Маньяки выходят из подполья, или Супериор - стр. 30
8
Там, где прописан был Коюров, стопроцентно настоящий Коюров, не липовый сыщик, полицейский или прочий «фантом», роли которых Максиму приходилось иногда исполнять, даже воздух был не таким, как в Милоровске. В первые дни, когда Коюров распрощался наконец с общежитием (неизбежным на начальном этапе при переводе в столицу, тем более для холостяка), ему думалось, что он поселился под самым небом – на тридцать втором этаже тридцати трёхэтажной башни на окраине Супер-Москвы, один в двухкомнатных хоромах! Не знал ещё, что наступит миг, и он возомнит себя взаправдашним небожителем. Вот именно – миг… Это когда рядом с ним оказалась Таня, Таня Белозёрова, гостья из Милоровска, кандидат наук в тамошнем НИИ нанобионики, одна из бесчисленных посланниц страны в столицу – молодой учёный, участница очередного научного форума. А Коюров этот форум как раз оберегал – обаятельный молодой человек, вежливый и приятный, практически безымянный и почти безмолвный представитель принимающей стороны… Непредсказуемые случайности бывают однако и в запрограммированный век. Молодой ученый и молодой представитель сошлись на балу, завершающем научный слёт.
И вот тогда он впервые услышал это имя – Милоровск! Милоровск – хохма какая-то. И часть тайны – Таниной тайны. Долговязая девчонка с гладкими, чёрными как вороново крыло волосами, округло, точно шлем, облегающими голову, с узкими раскосыми глазами азиатки, гибкая, подвижная как ртуть и смешливая, но вообще-то сирота, у которой родители задохнулись при пожаре, и она выросла в детдоме, а в результате не только вымахала ростом чуть не выше Максима, но и заделалась молодым учёным и прочая, – она в те дни проникла ему в кровь, как инфекция, воспалила его мысли. Дни? А разве их было много? А разве эти три – или всё-таки четыре дня? – не слились в один большой и немигающе яркий день? Который оборвался внезапно и, да, как ни глупо звучит – ночью.

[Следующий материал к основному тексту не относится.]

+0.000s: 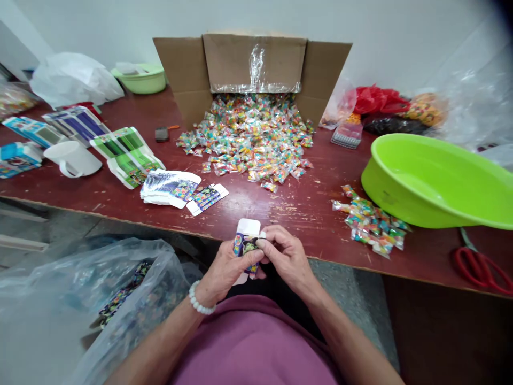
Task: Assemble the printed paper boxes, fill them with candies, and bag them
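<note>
In front of my body, past the table's front edge, my left hand point(229, 264) is wrapped round a small printed cardboard box point(245, 245). Its white end flap stands up at the top, and another white flap shows below. My right hand point(289, 258) pinches at the box's right edge with thumb and forefinger; the fingertips partly hide what they grip. Flat printed boxes point(208, 198) lie on the table nearest my left hand, beside a stack of similar flattened boxes point(170, 187).
An open carton point(256, 61) spills a heap of wrapped candies point(256, 133). A smaller candy pile point(372, 222) lies by a green basin point(441, 198); red scissors point(481, 267) are at right. A white mug point(74, 159) stands left. A plastic bag point(48, 321) with boxes hangs below.
</note>
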### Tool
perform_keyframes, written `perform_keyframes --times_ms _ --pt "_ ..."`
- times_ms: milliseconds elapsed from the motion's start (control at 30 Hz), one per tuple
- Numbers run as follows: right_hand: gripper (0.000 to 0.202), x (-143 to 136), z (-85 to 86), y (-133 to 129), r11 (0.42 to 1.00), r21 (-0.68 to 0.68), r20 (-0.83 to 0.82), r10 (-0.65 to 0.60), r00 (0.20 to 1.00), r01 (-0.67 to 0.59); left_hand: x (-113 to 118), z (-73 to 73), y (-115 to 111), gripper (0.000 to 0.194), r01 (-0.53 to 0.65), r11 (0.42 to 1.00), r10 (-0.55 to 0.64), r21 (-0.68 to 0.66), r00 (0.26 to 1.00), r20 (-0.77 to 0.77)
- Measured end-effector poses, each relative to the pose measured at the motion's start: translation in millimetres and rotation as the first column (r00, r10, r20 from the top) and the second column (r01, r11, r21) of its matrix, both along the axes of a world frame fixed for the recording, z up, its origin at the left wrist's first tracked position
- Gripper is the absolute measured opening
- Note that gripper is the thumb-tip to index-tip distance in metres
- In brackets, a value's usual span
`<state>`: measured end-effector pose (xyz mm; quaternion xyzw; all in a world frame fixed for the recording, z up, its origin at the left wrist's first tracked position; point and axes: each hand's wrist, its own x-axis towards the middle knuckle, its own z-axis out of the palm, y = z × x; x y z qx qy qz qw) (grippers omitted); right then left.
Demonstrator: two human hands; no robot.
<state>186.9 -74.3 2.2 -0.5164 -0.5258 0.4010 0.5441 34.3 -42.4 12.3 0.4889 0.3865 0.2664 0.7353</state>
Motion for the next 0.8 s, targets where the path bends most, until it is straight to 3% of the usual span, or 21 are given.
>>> perform_keyframes --times_ms 100,167,267,367,567,700,800 --pt "0.022 4.4 2.1 3.7 0.997 0.048 0.055 -0.068 0.996 0.066 -1.7 -0.2 2.5 0.028 -0.031 0.993 0.036 0.118 0.999 -0.038" --pt "0.022 6.6 1.4 5.8 0.997 -0.004 0.06 -0.073 0.996 0.073 -3.3 -0.3 3.0 0.036 -0.114 0.976 0.123 0.186 0.992 -0.039" --pt "0.019 2.5 -4.3 7.4 0.994 -0.095 -0.083 -0.067 0.994 0.059 -4.0 -1.8 -0.4 0.06 -0.272 0.94 0.279 0.207 0.96 -0.004" --pt "0.036 -9.3 -11.2 6.8 0.992 -0.099 -0.258 -0.105 0.96 0.082 -4.3 -3.4 -5.9 0.069 -0.347 0.904 0.362 0.252 0.932 -0.013" --pt "0.021 -22.4 -11.7 4.2 0.993 0.0 -0.305 -0.113 0.946 0.119 -12.4 -3.3 -5.7 0.053 -0.28 0.918 0.305 0.282 0.951 -0.051" --pt "0.02 -17.2 -10.2 7.6 0.996 -0.066 -0.228 -0.078 0.97 0.064 -16.6 -8.0 -0.8 0.03 -0.256 0.94 0.269 0.224 0.963 -0.029" --pt "0.022 -15.8 -12.1 12.4 0.99 -0.134 -0.282 -0.072 0.957 0.035 -17.5 -11.9 2.2 0.024 -0.295 0.92 0.314 0.258 0.949 -0.033"
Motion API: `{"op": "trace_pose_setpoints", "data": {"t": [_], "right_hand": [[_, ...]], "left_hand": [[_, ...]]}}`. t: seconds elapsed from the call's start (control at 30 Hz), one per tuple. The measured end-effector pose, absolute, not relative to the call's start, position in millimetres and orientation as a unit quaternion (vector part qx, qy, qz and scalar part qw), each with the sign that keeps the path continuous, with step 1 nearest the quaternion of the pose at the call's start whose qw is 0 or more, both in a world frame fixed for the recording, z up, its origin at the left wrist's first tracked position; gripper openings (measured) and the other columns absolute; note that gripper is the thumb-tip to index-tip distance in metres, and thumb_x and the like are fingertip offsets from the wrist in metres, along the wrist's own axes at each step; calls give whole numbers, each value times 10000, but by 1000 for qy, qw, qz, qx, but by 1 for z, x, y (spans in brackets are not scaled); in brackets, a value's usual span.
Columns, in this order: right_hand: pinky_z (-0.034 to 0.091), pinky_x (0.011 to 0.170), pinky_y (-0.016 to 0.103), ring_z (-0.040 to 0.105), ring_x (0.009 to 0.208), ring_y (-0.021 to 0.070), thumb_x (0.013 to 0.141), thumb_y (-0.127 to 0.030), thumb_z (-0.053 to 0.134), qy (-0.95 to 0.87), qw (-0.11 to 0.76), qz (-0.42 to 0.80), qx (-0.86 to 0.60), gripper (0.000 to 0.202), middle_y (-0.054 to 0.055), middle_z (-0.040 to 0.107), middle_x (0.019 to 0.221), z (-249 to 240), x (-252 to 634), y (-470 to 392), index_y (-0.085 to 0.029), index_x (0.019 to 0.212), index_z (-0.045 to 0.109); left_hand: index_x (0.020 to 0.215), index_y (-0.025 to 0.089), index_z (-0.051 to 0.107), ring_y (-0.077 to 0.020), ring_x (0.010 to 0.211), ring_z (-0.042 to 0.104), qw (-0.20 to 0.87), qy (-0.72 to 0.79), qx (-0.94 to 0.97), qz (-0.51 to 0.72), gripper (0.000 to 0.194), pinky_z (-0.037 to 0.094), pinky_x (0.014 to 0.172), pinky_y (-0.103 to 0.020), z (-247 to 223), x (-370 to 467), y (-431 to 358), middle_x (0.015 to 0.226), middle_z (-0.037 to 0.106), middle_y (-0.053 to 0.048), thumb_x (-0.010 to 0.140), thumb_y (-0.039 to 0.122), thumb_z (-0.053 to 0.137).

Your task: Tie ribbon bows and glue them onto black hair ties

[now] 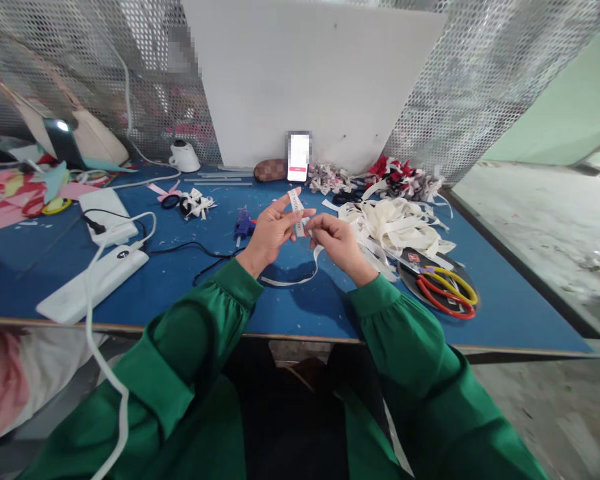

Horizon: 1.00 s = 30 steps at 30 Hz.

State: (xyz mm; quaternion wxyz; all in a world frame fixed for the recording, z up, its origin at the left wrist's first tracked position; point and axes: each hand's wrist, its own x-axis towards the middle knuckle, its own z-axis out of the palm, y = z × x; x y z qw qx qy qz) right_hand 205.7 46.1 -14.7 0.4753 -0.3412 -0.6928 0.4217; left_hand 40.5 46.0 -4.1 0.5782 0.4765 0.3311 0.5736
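Between my two hands is a white ribbon (299, 226) with dark printed letters. My left hand (273, 230) grips it, with the ribbon laid across the fingers and one end near the index fingertip. The fingers of my right hand (336, 241) pinch the ribbon lower down. Its loose tail (316, 257) hangs from there and curves left over the blue table, under my left wrist. Just left of my left hand lies a blue glue gun (243, 225). A heap of cream ribbon (387, 223) lies to the right of my right hand.
Red-and-yellow-handled scissors (450, 293) rest on a dark round pad at right. A lit phone (299, 157) leans against the white board (320, 80). Finished-looking bows (197, 204) lie at left. White power strips (97, 283) with trailing cables occupy the left side.
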Motion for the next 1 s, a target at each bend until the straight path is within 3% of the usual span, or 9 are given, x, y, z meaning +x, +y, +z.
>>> {"op": "trace_pose_setpoints", "data": {"t": [0.2,0.37,0.6,0.83,1.0], "right_hand": [[440,578,288,578,564,134,815,-406,681,-696,471,402,-364,208,-20,631,653,-18,204,46,-199,810,665],[375,560,281,512,544,126,830,-323,630,-712,461,344,-404,171,-39,563,575,-19,203,47,-211,704,600],[369,573,279,503,553,121,809,-249,614,-733,449,319,-399,119,-38,566,589,-18,204,46,-205,699,606],[491,665,317,619,617,137,909,-315,511,-721,457,411,-319,207,11,695,821,-8,206,36,-203,944,682],[534,723,355,633,633,142,873,-332,572,-709,446,466,-286,203,31,716,911,0,210,33,-210,998,675]], "left_hand": [[1477,248,507,-23,405,406,565,337,489,573,717,412,440,-196,-8,43,46,1023,787,-72,807,280,761],[1468,253,518,-2,367,280,559,345,503,562,684,402,436,-202,-11,43,46,1048,782,-76,821,289,737],[1396,239,602,3,366,273,558,357,487,570,617,386,428,-204,-10,43,46,1033,782,-73,799,295,750],[1385,212,611,-23,402,369,536,390,484,571,621,379,426,-200,-6,39,50,918,782,-48,778,254,734],[1357,194,641,-62,424,418,486,408,559,534,593,374,426,-199,-9,37,52,630,681,18,782,285,750]]}}
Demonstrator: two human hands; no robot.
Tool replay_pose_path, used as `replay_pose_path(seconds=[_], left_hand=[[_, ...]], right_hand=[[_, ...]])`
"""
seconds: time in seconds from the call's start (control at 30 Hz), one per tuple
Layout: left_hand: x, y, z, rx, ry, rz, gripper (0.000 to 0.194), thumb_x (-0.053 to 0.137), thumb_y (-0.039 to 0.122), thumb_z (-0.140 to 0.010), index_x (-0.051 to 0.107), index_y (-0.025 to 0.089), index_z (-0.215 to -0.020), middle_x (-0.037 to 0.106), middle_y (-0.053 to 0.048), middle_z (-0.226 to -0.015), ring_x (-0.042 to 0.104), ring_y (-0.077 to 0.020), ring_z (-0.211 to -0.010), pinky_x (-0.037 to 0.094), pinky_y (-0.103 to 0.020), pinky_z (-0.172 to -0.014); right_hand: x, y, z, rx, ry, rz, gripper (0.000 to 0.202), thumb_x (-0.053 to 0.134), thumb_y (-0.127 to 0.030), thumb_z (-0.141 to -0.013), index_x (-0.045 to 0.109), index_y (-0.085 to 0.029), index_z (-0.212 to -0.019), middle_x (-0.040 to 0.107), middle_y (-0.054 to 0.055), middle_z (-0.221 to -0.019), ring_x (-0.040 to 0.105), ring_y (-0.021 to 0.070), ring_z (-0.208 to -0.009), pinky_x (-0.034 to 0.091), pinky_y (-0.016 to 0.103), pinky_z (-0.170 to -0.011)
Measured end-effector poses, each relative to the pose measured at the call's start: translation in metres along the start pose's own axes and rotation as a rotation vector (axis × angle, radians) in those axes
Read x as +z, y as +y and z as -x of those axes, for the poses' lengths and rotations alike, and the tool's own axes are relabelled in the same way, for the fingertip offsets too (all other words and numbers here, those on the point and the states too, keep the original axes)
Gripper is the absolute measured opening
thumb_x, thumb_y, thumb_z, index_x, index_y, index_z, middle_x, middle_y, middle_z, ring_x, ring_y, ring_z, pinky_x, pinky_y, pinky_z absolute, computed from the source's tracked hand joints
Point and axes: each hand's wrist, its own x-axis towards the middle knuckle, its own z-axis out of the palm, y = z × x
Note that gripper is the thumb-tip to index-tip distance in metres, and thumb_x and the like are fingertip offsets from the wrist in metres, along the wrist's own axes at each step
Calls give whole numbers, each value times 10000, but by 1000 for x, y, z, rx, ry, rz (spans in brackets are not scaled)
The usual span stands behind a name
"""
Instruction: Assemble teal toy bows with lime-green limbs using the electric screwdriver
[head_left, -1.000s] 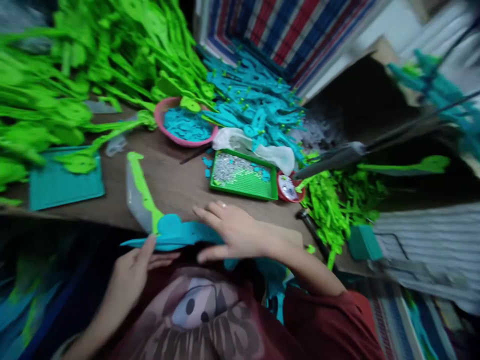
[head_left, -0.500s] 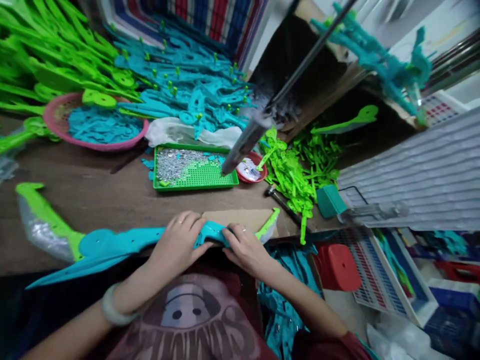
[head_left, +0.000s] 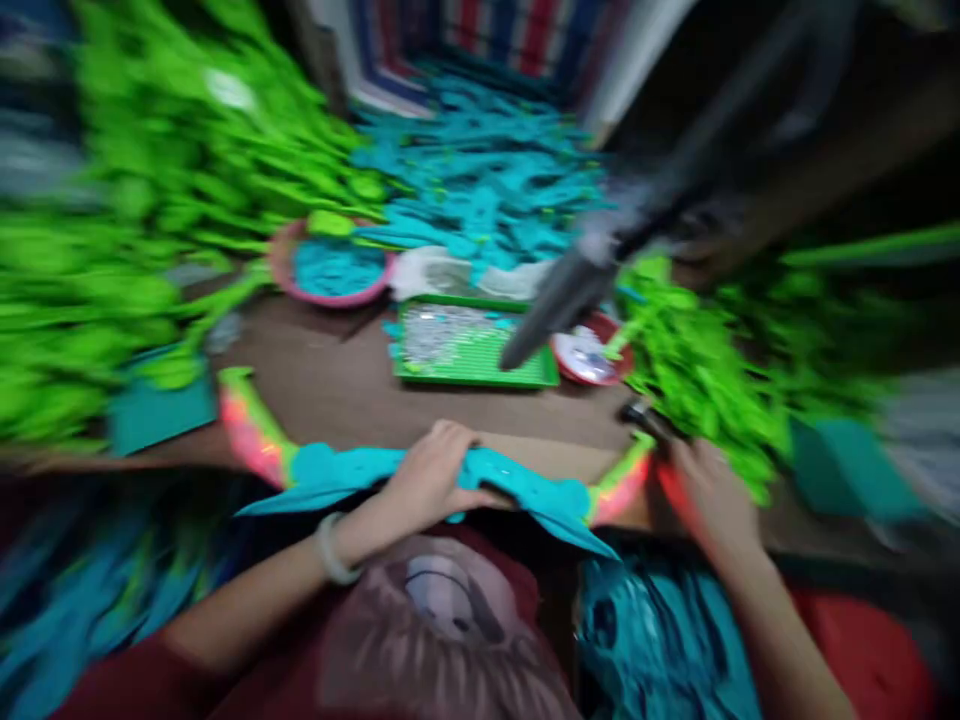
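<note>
A blue plastic toy bow point(head_left: 352, 470) with green ends lies along the near edge of the table, its tips glowing pink and red. My left hand point(head_left: 431, 475) is closed around its middle grip, thumb on the near side. My right hand point(head_left: 712, 495) is off the bow, past its right tip, at the handle of a hammer point(head_left: 641, 412). Motion smears those fingers, so their grip on the handle cannot be made out. A piece of cardboard point(head_left: 555, 455) lies partly behind the bow.
A green tray point(head_left: 480, 375) of small metal parts, a pink basket point(head_left: 330, 298) of blue pieces and a red basket point(head_left: 630, 365) stand beyond. Piles of green parts point(head_left: 225, 140) and blue parts point(head_left: 487, 190) lie behind. A dark screwdriver-like tool point(head_left: 562, 300) hangs over the tray.
My right hand has left the bow and moved right to the hammer. The bow's tips now glow, and its right limb is in sight. The view has swung left.
</note>
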Motion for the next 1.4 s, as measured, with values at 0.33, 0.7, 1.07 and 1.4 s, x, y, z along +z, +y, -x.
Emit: replay_pose_path(seconds=[0.33,0.7,1.07,1.4], left_hand=[[-15,-7,11,12,3,-86,542,706,571,-847,599,157,-1180,675,-143,-1143,633,-331,-1105,555,-481,-905],[20,-4,16,529,73,-533,499,337,93,-948,580,73,-1384,533,-193,-1494,550,-398,-1328,402,-605,-1066],[12,-9,7,357,51,-509,535,315,75,-941,550,40,-1420,441,-224,-1542,502,-446,-1364,409,-664,-1031],[15,-4,9,302,55,-512,492,361,74,-955,572,64,-1399,475,-212,-1532,509,-428,-1358,413,-641,-1043]], right_hand=[[-26,-18,-42,140,44,-139,239,376,-104,-870,610,-122,-916,628,161,-759,594,283,-720,439,379,-635],[-112,-1,-36,234,593,-627,540,363,-325,-1023,378,-194,-1546,600,124,-1393,622,253,-1229,545,454,-1027],[-36,-67,20,310,170,-704,488,387,-200,-992,540,-131,-1450,741,135,-1003,698,211,-886,574,367,-854],[-69,-122,69,115,127,-809,472,412,-205,-1028,495,-217,-1492,724,101,-992,697,186,-836,588,301,-794]])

А в ту ночь он спал как убитый, без задних ног, как говаривала бабушка, – на кровати широкой, плоской, как фанера, и, по факту, как фанера, оказавшейся весьма скрипучей и трескучей. Купил по дешёвке, по случаю, чтоб было лежбище – пусть хоть такое на первых порах. Не предполгал, что «начальный период» затянется на добрых полтора года. Да и кто мог подумать, что сей топчан станет так дико стрелять, одиночными и дуплетом – под натиском двух обезумевших, охваченных огнём тел! Иногда думалось: сейчас проломится, разверзнется, и полетят они на пол… «А ведь у тебя под кроватью пыль как вата слежалась! – хохотала Таня. – Я видела…» – «Ну и нормально, – ухмылялся Максим. – Мягкая будет посадка»… Однако если бы так! Если бы всего лишь – с термоядерным грохотом разломать допотопный предмет мебели, перепугать соседей, ободрать коленки и спину…
Вышло всё тихо, почти бесшумно, он тогда спал и спал. И вдобавок ему снилось, что и Таня рядом спит. В этом своём сне он видел кровать сверху. Соответственно – себя и Таню на ней. Таня здорово перетянула одеяло на себя; у Максима остатним углом одеяла прикрыты оказались только чресла, как называл кто-то из родных эту часть тела (кто именно, спящий Коюров вспомнить не мог; хватало и того, что взирал на собственное голое тело со стороны; возможно, так выражался дед по отцовской линии – любил странные словеса, литераторством даже баловался). Из открытого окна веяло свежестью, но Максим прохладу не замечал.